Atheists, they lament, are the last minority in this nation that is fair game for bigotry. Experts who study religion in public life concur.
"Atheists are not very well-thought-of in America," says John Green, a senior fellow with the Pew Forum on Religion and Public Life. "It's still acceptable to criticize atheists in a way that's not polite. People may harbor negative views about Jews, Catholics, Muslims and evangelicals, but they know they're not supposed to voice those views, so they don't. But it's still OK to say anything bad you want about atheists."
I hear as many negative comments in the public spaces about Atheists as I do about all those groups. Now in private spaces how many people curse about bible thumping christians to friends and family.
How a "Objective" journalist could right this is funny.
And yet at the same time a compelling undercurrent is at work. A study done by the Graduate Center of the City University of New York found that the percentage of the population that describes itself as "nonreligious" more than doubled from 1990 to 2001, from 14.3 million to 29.4 million people. The only other group to show growth was Muslims.
Lets take that first part.
What is Non-Religous in a poll/Study? Its not told here. Now for example people who may identify as non-religous may still attend high holy days. Well.... then that sure as heck doesn't make them non religous now does it. Is that Atheists? Agnostics? Non Practicing? so with the same sloppy claim that atheists get a bumb rap we see embracing some data which is confusing and unclear to show atheists are growing.
Now of course we go over an 11 year period of non-religousness. thats less then 10% growth in members. which when compaired to muslims whose growth is largely fueled by immigration is questionable.
Also how they sampled those numbers is another dubious question
"Right now, the fastest-growing religious identity in America is the nonreligious," says Dan Barker, co-president of the Freedom From Religion Foundation (FFRF), a Madison, Wis.-based group that champions church-state separation and works to educate the public on nontheism.

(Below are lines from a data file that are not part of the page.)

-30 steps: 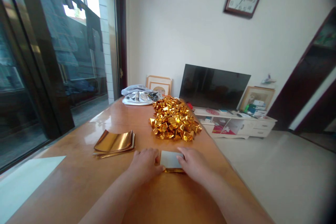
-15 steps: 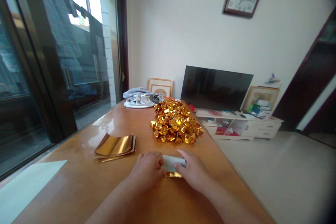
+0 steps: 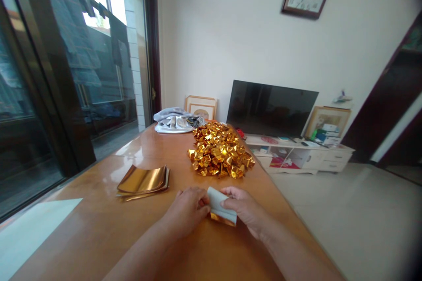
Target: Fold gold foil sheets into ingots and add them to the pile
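On the tabletop [image 3: 99, 228], your heap of folded gold pieces [image 3: 219, 151] lies toward the far right edge, the stack of flat gold sheets [image 3: 143, 181] near the left edge. Your left hand [image 3: 186, 210] and right hand [image 3: 245, 208] both pinch one half-folded sheet [image 3: 221, 206] by the near right edge; you seem mid-fold, so crease next. No containers show.

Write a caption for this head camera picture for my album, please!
Two hands, left hand and right hand, fold a gold paper sheet beside a pile of folded gold pieces.
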`<state>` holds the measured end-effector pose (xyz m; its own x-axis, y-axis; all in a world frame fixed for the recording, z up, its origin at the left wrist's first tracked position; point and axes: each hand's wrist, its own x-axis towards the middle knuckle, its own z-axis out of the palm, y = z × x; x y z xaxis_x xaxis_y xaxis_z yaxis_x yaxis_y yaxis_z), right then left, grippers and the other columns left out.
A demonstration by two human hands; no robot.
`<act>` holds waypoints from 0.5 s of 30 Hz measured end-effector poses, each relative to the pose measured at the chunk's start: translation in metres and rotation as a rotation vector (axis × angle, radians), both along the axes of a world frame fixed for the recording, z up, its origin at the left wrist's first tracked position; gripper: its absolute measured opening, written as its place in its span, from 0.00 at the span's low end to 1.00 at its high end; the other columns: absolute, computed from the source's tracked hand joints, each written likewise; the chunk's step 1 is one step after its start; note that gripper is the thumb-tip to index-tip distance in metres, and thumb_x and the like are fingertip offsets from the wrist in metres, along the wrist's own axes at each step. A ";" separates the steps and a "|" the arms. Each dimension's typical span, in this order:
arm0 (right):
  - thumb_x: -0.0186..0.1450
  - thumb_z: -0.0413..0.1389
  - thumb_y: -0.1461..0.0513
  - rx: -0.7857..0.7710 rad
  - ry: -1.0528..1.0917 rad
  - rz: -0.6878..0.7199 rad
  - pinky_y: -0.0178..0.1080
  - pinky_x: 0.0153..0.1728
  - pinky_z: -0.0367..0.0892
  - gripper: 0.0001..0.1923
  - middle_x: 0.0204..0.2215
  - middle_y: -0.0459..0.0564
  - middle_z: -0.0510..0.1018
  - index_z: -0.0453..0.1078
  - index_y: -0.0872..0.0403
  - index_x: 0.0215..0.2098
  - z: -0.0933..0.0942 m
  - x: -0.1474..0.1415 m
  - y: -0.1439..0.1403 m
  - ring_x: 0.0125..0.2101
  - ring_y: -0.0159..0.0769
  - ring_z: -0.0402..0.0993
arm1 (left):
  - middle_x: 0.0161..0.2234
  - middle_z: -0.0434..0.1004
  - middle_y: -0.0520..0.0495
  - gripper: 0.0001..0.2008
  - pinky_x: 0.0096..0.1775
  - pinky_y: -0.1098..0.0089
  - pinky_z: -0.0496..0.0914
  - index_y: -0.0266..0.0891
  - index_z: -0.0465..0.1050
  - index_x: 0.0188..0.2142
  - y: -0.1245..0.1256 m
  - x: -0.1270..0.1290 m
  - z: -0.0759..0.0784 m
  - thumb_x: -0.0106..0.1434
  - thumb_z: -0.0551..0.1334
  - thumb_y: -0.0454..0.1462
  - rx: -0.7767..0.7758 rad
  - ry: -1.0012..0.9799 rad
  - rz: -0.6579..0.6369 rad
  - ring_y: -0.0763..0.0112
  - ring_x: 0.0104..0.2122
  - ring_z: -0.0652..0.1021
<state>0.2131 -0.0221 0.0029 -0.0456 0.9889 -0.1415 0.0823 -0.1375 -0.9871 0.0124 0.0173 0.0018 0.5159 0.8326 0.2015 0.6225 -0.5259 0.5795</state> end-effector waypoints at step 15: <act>0.54 0.64 0.58 0.013 0.523 -0.208 0.42 0.36 0.72 0.17 0.36 0.52 0.81 0.69 0.54 0.41 -0.006 0.003 0.007 0.35 0.40 0.77 | 0.39 0.78 0.42 0.28 0.37 0.68 0.67 0.34 0.70 0.49 -0.003 0.014 0.001 0.62 0.61 0.55 -0.560 -0.607 -0.049 0.65 0.36 0.76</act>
<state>0.2164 -0.0154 -0.0033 0.0898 0.9860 -0.1401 -0.4465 -0.0859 -0.8906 0.0260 0.0138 0.0027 0.4891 0.8720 0.0187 0.1003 -0.0776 0.9919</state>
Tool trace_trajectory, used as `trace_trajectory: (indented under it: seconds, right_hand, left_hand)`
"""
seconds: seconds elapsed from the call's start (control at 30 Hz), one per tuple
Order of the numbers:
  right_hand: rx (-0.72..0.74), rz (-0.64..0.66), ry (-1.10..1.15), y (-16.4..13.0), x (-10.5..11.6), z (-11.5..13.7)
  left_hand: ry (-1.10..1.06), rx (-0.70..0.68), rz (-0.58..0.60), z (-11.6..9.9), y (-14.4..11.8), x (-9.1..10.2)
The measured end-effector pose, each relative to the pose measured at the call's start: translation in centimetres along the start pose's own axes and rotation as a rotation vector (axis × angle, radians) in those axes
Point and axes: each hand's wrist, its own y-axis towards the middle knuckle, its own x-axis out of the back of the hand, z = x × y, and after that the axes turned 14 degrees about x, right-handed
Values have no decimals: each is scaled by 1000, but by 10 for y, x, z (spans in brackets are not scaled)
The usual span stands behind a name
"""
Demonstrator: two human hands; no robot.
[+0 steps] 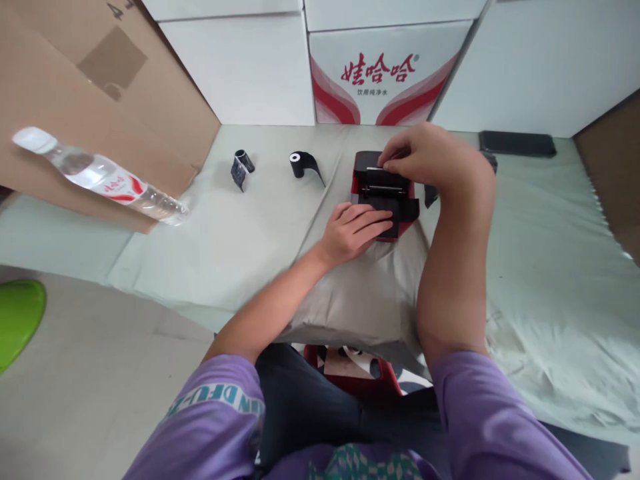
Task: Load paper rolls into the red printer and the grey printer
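A small red and black printer-like device (384, 195) sits on a pale green sheet (240, 227) in front of me, its lid open. My left hand (353, 230) lies flat against its front left side, fingers on the black front flap. My right hand (425, 155) reaches over the top, fingertips pinched at the rear edge of the open compartment. Whether those fingers hold anything is hidden. Two black rolls lie to the left: one with a white core (302, 164) and a smaller one (242, 167).
A water bottle (100, 177) leans on brown cardboard (75, 87) at left. White boxes, one with red print (385, 73), stand behind. A dark flat phone-like object (517, 143) lies at the back right. A green item (17, 317) sits on the floor at left.
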Motion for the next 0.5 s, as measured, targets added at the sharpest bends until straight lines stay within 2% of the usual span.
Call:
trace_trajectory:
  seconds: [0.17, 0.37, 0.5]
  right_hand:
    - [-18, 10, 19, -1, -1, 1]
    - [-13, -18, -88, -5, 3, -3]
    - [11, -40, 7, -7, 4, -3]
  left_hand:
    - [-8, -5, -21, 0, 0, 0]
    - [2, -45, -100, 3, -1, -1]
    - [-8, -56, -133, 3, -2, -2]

hmmm might he have a bias since he is from a pro-atheist group....noooooooo no bias there.
A study by the Pew Forum on Religion and Public Life found that 16 percent of Americans (about 35 million) consider themselves "unaffiliated" -- a category that includes "unaffiliated believers," "secularists" and atheists/agnostics.
Ok so lets look at these numbers. if the pew study is to believed Unaffiliated believers and secularists are no more then 6 million people -if- the other number is to be believed to be solely atheists
so in her own story she doesn't even tie the elements togther.
they in the pew study define atheist and agnostic in such a way that many atheists and agnostics fit outside their home category
The latter terms -- atheists and agnostics -- are lumped together, says Green, because they share so many similarities. But there is a subtle difference: Atheists forthrightly affirm that there is no God; agnostics simply say as humans we can never know. Together, they constitute about 3 percent of the American population.
So a blow back on "values voters" shows a sloppy and incoherent way to try to say "us to" about atheists.